For a moment Kayla and I sat there in silence. Again, Jonnie’s out-of-control libido had bobbed to the surface, this time with a mentally retarded girl fourteen years old. I glanced at Kayla. She was staring out a window at the town below, at long shadows leaning eastward in the waning afternoon sun.

She turned to Emmaline. “Did Jacoba have the baby?”

“That I don’t know. Once Edna accepted their terms, a cloak of silence descended over everything. It’s likely Jonnie himself didn’t know, or David. I never heard about a baby, not that I would have. It’s always possible that Jacoba miscarried, but I simply don’t know.”

Kayla set her saucer on the table in front of her. “But, if she had the baby, wouldn’t it be common knowledge? Wouldn’t there be records?”

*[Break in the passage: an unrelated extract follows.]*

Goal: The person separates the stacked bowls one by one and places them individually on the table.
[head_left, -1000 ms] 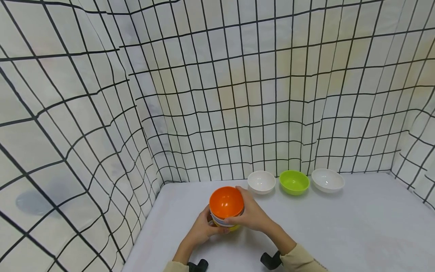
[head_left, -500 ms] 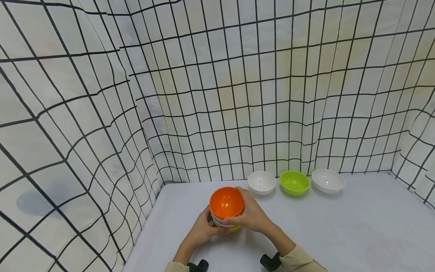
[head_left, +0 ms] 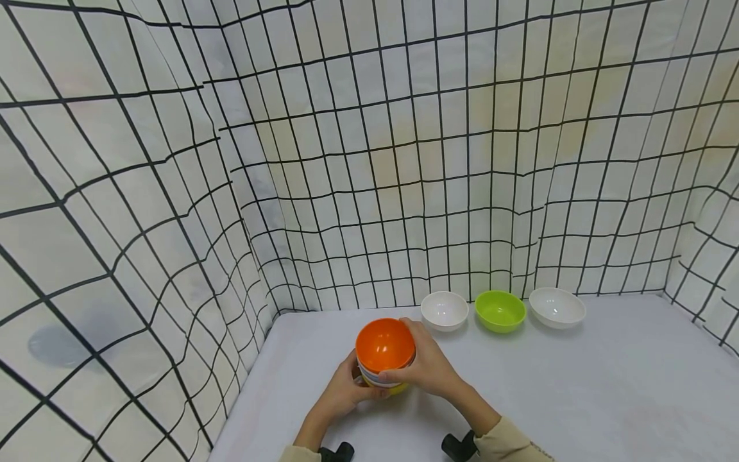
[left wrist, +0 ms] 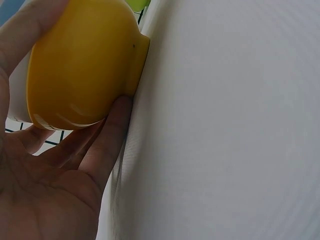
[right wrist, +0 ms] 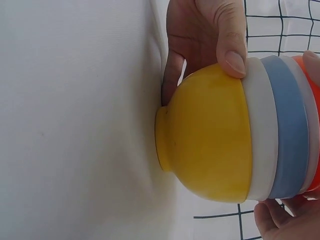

“I’m sure there must,” Emmaline said. “In Myrtle Beach.”

“Myrtle Beach? North Carolina?” Kayla said. “Or is it south?”

“South,” Emmaline said. “Edna sent Jacoba away to live with her sister. I forget the sister’s name, but I’m pretty sure she never married. To the best of my knowledge, Jacoba never returned to Reno.”

“Even though Edna doted on her?” I said.

“Yes. Seems strange, doesn’t it? Edna’s revenge was that the Sjorgens would never again step foot in their own house as long as she was alive, but the agreement was that either Edna or Jacoba had to inhabit it. It couldn’t be allowed to stand empty. I can only imagine that Edna went to Myrtle Beach often to visit Jacoba, but I really don’t know.”

Kayla got up and paced. “I suppose there’s no doubt that my father and Milliken knew Jacoba was retarded,” she said.

“Oh, heavens no. None whatsoever. Reno was much smaller then. Jacoba wasn’t in school or anything, but she lived nearby. The boys had known her for years.”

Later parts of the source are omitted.